Prompt | Take the data from its first line. Print each line exactly until the line containing "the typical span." has been printed too.

━━━━━━━━━━

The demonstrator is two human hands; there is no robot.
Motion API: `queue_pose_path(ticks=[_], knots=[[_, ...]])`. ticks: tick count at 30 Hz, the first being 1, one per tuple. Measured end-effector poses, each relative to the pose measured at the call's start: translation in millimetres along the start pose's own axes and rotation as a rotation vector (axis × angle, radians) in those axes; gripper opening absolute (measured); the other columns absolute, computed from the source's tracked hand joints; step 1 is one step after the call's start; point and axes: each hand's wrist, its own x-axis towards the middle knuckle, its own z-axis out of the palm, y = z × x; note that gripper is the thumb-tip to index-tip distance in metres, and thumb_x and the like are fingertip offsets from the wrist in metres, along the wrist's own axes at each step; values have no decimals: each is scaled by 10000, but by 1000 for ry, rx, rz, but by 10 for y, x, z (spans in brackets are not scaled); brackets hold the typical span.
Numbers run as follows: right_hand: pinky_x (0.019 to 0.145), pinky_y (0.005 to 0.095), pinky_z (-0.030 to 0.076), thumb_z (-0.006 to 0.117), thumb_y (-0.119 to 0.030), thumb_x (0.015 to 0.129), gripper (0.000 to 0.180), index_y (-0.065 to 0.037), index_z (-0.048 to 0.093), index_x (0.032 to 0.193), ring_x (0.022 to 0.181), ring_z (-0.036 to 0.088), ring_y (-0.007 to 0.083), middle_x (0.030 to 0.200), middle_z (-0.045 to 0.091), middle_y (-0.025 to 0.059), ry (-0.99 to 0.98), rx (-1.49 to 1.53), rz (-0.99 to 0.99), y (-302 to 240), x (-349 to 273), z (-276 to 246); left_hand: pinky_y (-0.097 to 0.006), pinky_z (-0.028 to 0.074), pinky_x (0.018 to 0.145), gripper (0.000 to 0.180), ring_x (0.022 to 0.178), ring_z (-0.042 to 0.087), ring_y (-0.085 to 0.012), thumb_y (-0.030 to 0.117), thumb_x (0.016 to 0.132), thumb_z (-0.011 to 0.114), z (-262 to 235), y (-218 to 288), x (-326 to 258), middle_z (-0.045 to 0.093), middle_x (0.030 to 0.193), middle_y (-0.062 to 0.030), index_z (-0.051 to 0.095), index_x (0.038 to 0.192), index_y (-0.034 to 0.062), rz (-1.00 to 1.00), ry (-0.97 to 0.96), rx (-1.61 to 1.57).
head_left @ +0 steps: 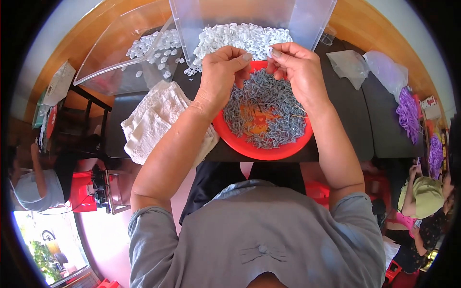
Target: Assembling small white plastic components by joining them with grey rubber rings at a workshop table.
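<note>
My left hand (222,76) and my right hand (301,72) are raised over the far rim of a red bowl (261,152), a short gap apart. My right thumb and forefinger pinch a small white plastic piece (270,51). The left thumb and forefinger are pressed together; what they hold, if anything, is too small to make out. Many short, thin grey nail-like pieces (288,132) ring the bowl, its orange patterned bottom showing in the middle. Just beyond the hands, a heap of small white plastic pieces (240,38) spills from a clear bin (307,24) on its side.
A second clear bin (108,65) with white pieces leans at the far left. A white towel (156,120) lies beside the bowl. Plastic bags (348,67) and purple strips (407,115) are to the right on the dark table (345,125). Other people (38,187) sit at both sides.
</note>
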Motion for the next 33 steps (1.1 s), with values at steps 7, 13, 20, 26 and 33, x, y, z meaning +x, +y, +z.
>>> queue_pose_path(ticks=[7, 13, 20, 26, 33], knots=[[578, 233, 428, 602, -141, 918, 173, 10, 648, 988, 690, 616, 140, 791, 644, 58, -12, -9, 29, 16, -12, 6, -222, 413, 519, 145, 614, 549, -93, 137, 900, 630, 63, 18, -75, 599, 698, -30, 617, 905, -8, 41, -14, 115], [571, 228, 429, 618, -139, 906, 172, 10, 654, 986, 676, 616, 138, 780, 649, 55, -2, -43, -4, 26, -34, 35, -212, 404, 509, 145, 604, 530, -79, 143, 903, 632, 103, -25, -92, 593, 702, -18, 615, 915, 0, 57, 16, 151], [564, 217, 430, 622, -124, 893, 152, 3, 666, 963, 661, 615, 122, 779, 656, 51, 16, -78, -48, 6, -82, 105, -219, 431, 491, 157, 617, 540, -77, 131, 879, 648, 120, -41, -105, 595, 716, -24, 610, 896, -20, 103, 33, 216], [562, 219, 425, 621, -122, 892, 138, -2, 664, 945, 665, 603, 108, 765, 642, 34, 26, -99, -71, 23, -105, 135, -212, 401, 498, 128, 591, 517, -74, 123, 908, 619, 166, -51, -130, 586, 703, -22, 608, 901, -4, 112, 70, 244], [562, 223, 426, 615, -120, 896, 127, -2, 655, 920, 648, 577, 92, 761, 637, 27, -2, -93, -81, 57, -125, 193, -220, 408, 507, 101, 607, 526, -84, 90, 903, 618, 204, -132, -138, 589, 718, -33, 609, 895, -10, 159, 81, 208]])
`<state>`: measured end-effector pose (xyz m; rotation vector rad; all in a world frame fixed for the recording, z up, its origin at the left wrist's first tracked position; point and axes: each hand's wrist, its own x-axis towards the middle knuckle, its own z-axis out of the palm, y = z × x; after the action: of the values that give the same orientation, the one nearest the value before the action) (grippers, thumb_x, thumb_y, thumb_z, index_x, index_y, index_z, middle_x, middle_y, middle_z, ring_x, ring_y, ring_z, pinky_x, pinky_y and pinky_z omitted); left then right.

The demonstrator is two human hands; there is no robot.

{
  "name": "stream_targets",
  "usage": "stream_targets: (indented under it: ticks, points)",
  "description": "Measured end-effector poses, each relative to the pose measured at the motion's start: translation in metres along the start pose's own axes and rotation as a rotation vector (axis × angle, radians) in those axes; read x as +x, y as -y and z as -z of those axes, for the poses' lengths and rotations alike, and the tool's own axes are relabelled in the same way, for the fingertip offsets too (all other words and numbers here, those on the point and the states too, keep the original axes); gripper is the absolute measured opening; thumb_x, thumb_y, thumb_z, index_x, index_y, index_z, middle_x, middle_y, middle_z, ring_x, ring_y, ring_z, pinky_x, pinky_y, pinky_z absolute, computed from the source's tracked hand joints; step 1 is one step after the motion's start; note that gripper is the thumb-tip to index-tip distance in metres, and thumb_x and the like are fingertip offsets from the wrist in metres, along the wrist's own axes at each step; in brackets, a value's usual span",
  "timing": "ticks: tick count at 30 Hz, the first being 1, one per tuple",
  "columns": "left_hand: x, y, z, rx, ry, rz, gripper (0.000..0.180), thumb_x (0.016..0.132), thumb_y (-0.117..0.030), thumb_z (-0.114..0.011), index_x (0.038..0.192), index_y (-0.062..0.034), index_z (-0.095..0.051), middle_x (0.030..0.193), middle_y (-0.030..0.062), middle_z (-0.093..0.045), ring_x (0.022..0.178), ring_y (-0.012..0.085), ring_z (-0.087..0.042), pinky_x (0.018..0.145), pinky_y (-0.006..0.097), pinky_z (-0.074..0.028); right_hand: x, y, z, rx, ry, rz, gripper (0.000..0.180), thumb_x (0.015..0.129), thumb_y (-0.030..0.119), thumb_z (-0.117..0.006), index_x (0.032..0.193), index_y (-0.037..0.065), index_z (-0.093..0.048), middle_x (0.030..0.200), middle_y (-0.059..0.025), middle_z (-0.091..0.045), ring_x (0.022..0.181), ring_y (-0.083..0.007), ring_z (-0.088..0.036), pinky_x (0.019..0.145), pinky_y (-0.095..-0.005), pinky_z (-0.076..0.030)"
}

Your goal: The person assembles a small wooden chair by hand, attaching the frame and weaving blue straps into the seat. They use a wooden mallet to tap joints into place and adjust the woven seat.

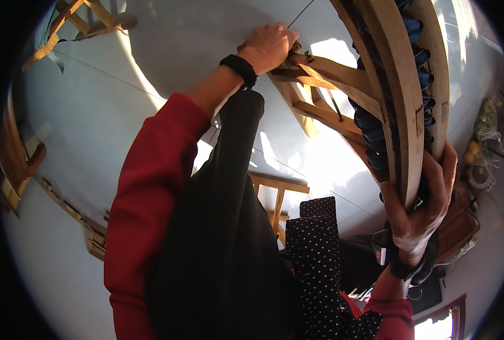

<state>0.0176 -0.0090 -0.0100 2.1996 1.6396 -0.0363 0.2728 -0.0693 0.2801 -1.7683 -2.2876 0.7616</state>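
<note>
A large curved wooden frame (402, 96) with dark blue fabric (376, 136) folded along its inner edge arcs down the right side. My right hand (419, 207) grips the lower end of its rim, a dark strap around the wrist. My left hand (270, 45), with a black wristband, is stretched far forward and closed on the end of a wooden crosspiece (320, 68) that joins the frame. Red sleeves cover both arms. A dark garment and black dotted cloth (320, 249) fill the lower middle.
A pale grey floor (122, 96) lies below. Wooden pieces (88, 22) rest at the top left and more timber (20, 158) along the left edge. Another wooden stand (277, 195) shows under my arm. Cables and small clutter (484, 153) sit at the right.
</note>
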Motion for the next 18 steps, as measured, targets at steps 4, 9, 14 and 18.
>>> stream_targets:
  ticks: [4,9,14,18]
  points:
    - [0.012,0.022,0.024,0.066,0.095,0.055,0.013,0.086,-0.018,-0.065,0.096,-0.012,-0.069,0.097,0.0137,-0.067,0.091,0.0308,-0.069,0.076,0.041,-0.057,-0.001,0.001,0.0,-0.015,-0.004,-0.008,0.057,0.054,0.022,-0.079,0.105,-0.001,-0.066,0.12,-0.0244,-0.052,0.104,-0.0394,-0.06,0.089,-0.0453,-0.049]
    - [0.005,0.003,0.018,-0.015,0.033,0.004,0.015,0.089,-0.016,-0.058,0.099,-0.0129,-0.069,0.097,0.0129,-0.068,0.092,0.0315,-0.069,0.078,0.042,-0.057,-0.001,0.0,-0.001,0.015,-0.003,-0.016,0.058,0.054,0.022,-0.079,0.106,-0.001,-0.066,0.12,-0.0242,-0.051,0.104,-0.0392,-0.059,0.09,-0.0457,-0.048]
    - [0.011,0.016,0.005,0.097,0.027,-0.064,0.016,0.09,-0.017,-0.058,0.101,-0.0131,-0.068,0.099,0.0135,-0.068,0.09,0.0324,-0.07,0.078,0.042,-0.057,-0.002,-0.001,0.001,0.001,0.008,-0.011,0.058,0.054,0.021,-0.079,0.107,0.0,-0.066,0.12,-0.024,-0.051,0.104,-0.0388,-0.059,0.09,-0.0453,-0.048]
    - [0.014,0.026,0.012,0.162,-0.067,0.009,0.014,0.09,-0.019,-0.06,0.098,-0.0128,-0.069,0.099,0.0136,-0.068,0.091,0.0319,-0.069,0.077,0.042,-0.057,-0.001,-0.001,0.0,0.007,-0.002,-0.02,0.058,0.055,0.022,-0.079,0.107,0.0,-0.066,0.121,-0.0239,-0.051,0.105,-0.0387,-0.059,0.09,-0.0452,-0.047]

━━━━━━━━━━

Solved exercise |
The demonstrator is two human hands; there is no robot.
Motion API: `queue_pose_path(ticks=[_], knots=[[_, ...]])`. ticks: tick count at 30 Hz, the first being 1, one per tuple. Measured end-effector poses, each relative to the pose measured at the call's start: translation in millimetres along the start pose's own axes and rotation as a rotation vector (axis × angle, radians) in those axes; gripper opening absolute (measured); the other columns absolute, computed from the source's tracked hand joints; step 1 is one step after the call's start; point and axes: each hand's wrist, its own x-axis towards the middle knuckle, its own z-axis out of the palm, y = z × x; note that gripper is the thumb-tip to index-tip distance in metres, and thumb_x and the like are fingertip offsets from the wrist in metres, along the wrist's own axes at each step; values have no decimals: each is scaled by 10000, but by 1000 for ry, rx, rz, but by 10 for y, x, z (spans in brackets are not scaled); brackets hold the typical span.

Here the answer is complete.